* _Action item_
Go through the entries below and print, exactly, the lines starting at the one with "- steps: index" and ending at the one with "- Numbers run", keeping both ends and no others.

[Records drawn from a dataset]
□ □ □ □ □

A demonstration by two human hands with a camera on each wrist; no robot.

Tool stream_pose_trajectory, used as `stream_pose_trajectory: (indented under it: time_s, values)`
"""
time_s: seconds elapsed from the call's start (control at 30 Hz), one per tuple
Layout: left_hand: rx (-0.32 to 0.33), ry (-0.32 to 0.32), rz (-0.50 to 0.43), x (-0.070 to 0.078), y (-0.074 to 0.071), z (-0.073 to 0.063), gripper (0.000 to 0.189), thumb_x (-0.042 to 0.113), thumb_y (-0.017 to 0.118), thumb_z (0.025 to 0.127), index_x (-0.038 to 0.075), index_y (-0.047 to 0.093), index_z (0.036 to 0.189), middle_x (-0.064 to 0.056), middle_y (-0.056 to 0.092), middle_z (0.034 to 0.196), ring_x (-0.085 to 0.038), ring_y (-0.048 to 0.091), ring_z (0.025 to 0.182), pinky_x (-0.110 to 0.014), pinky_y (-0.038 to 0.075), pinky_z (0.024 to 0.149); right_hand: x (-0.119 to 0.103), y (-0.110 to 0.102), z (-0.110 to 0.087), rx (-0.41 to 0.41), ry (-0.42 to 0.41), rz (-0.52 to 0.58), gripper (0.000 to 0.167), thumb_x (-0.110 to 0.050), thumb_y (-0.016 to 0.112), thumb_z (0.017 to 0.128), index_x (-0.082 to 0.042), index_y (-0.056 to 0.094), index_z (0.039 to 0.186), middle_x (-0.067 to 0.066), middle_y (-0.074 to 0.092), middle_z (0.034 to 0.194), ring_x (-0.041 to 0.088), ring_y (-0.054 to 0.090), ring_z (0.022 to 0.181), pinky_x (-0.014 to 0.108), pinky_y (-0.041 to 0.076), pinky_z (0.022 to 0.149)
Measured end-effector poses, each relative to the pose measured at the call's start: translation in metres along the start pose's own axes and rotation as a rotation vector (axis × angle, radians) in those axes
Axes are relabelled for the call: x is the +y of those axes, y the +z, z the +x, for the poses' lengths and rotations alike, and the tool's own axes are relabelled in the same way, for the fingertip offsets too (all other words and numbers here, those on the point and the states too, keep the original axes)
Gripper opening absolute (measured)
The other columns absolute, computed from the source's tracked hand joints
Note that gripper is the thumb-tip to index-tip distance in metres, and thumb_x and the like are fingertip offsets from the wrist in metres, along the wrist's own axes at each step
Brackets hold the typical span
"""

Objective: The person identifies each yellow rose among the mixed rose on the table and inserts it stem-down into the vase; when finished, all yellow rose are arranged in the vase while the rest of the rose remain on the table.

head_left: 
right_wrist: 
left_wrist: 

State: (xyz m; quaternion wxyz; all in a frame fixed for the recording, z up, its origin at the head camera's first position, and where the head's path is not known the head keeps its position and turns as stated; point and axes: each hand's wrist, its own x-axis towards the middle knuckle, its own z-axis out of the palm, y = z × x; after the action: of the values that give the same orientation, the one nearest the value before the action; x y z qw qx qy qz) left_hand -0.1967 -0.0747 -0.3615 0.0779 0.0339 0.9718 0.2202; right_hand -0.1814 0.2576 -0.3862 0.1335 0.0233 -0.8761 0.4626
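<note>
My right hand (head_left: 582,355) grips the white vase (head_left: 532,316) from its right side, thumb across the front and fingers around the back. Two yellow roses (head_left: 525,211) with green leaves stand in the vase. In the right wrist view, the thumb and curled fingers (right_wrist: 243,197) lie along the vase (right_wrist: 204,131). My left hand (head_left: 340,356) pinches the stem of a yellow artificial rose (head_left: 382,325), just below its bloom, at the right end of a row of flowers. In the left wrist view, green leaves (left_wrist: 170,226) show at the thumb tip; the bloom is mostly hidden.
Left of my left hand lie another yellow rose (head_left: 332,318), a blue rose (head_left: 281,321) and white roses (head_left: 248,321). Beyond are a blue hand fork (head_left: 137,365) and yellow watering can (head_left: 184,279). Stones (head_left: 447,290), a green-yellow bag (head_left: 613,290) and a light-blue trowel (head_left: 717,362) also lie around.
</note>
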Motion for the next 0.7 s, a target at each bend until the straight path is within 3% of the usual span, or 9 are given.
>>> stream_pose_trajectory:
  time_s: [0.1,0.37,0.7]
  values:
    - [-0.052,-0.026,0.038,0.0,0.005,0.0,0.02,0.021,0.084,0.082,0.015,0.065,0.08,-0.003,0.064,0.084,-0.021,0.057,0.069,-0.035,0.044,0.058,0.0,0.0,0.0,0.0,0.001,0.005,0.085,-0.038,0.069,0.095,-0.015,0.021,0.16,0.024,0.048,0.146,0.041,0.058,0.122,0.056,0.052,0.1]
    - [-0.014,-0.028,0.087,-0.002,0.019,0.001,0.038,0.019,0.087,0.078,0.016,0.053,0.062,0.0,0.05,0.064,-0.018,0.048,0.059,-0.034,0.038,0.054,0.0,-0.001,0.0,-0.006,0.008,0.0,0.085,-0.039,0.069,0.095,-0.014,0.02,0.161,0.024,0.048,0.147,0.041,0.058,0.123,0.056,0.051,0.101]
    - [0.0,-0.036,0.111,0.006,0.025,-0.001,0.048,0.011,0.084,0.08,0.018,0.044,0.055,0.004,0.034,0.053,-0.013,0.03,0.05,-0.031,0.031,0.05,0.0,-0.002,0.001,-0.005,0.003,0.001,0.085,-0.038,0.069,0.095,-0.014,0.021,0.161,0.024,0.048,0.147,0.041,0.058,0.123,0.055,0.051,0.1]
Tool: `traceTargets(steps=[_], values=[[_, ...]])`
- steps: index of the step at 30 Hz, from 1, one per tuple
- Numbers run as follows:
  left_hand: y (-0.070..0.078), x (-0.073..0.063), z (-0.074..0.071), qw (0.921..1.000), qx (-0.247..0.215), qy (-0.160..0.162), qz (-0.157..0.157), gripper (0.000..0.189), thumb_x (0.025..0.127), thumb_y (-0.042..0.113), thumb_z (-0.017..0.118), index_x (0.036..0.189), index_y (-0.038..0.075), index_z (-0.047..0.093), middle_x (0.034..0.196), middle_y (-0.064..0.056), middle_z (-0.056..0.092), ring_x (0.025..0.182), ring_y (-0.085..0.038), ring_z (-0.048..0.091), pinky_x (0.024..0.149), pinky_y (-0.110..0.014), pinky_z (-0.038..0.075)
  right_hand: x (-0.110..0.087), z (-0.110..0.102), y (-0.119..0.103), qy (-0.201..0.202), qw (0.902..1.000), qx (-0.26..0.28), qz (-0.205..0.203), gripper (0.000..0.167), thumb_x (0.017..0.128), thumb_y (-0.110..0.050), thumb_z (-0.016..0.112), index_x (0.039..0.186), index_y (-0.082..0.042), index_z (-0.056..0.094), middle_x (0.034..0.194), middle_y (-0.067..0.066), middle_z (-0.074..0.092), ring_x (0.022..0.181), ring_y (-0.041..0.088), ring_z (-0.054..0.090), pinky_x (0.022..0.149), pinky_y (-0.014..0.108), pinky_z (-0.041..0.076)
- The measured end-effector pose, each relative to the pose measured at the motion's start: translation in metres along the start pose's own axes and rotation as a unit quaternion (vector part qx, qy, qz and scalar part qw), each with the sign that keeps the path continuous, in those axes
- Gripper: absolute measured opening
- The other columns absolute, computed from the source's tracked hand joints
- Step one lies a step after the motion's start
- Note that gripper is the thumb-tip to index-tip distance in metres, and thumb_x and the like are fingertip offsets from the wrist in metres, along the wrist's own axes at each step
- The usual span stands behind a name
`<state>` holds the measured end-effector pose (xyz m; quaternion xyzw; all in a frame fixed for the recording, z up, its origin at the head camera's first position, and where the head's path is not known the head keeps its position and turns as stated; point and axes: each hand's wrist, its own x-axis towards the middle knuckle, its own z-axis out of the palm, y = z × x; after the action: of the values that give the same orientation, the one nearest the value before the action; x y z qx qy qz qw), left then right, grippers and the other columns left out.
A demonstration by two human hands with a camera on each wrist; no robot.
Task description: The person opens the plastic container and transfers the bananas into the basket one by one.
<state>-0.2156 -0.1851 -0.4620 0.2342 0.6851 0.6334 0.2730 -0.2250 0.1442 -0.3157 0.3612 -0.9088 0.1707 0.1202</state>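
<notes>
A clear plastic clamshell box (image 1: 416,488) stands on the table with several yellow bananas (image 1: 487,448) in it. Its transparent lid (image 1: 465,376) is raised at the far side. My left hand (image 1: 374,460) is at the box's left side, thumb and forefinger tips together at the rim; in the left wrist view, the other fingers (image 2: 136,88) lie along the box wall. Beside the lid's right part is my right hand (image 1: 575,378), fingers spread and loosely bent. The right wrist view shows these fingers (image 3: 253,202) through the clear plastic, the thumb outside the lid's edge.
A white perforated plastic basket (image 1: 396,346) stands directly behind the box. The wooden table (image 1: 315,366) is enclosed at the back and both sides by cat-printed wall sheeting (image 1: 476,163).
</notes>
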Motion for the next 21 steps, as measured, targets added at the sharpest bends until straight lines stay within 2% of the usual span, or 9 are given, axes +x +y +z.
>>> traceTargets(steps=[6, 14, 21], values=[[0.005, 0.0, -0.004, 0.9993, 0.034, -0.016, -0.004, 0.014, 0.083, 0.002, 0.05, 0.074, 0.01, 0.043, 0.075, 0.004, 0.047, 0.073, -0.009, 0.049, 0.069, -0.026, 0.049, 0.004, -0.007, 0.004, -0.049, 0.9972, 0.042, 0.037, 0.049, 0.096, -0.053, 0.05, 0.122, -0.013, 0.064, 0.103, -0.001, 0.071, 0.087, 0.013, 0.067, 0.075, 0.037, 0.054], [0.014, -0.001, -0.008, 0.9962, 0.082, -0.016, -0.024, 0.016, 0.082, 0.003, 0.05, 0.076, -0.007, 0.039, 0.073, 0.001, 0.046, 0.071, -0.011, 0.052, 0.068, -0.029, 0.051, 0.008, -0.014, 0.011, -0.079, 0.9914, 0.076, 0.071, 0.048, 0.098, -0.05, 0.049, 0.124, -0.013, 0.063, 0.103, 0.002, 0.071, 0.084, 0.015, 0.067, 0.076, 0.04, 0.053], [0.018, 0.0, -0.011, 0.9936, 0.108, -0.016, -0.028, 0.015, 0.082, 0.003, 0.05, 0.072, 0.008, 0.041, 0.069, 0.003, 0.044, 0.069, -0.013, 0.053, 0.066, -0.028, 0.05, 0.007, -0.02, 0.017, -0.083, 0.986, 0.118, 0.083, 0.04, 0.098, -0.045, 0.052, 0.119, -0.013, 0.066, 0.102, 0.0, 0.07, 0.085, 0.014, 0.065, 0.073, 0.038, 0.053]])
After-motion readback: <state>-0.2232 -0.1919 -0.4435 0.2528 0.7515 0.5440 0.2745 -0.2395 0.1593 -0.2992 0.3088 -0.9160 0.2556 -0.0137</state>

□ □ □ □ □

* _Result of this task_
- steps: index of the step at 30 Hz, from 1, one per tuple
- Numbers run as follows:

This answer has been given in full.